Re: [REGRESSION] Too-low frequency limit for AMD GPU PCI-passed-through to Windows VM

From: Alex Williamson
Date: Fri Mar 18 2022 - 10:47:51 EST


On Fri, 18 Mar 2022 08:01:31 +0100
Thorsten Leemhuis <regressions@xxxxxxxxxxxxx> wrote:

> On 18.03.22 06:43, Paul Menzel wrote:
> >
> > Am 17.03.22 um 13:54 schrieb Thorsten Leemhuis:
> >> On 13.03.22 19:33, James Turner wrote:
> >>>
> >>>> My understanding at this point is that the root problem is probably
> >>>> not in the Linux kernel but rather something else (e.g. the machine
> >>>> firmware or AMD Windows driver) and that the change in f9b7f3703ff9
> >>>> ("drm/amdgpu/acpi: make ATPX/ATCS structures global (v2)") simply
> >>>> exposed the underlying problem.
> >>
> >> FWIW: that in the end is irrelevant when it comes to the Linux kernel's
> >> 'no regressions' rule.
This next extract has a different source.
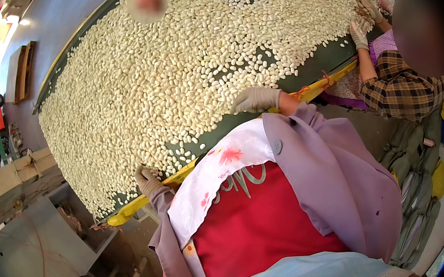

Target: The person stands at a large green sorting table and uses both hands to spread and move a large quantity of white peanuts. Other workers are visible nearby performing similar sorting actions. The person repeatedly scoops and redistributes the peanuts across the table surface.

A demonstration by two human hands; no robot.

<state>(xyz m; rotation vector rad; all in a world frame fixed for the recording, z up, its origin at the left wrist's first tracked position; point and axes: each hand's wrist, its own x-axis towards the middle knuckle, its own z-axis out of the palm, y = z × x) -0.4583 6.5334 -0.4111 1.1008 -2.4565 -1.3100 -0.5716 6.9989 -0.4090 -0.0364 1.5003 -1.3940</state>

For details see:
> >>
> >> https://git.kernel.org/pub/scm/linux/kernel/git/next/linux-next.git/tree/Documentation/admin-guide/reporting-regressions.rst
> >>
> >> https://git.kernel.org/pub/scm/linux/kernel/git/next/linux-next.git/tree/Documentation/process/handling-regressions.rst
> >>
> >>
> >> That being said: sometimes for the greater good it's better to not
> >> insist on that. And I guess that might be the case here.
> >
> > But who decides that?
>
> In the end afaics: Linus. But he can't watch each and every discussion,
> so it partly falls down to people discussing a regression, as they can
> always decide to get him involved in case they are unhappy with how a
> regression is handled. That obviously includes me in this case. I simply
> use my best judgement in such situations. I'm still undecided if that
> path is appropriate here, that's why I wrote above to see what James
> would say, as he afaics was the only one that reported this regression.
>
> > Running stuff in a virtual machine is not that uncommon.
>
> No, it's about passing through a GPU to a VM, which is a lot less common
> -- and afaics an area where blacklisting GPUs on the host to pass them
> through is not uncommon (a quick internet search confirmed that, but I
> might be wrong there).

Right, interference from host drivers and pre-boot environments is
always a concern with GPU assignment in particular. AMD GPUs have a
long history of poor behavior relative to things like PCI secondary bus
resets which we use to try to get devices to clean, reusable states for
assignment. Here a device is being bound to a host driver that
initiates some sort of power control, unbound from that driver and
exposed to new drivers far beyond the scope of the kernel's regression
policy. Perhaps it's possible to undo such power control when
unbinding the device, but it's not necessarily a given that such a
thing is possible for this device without a cold reset.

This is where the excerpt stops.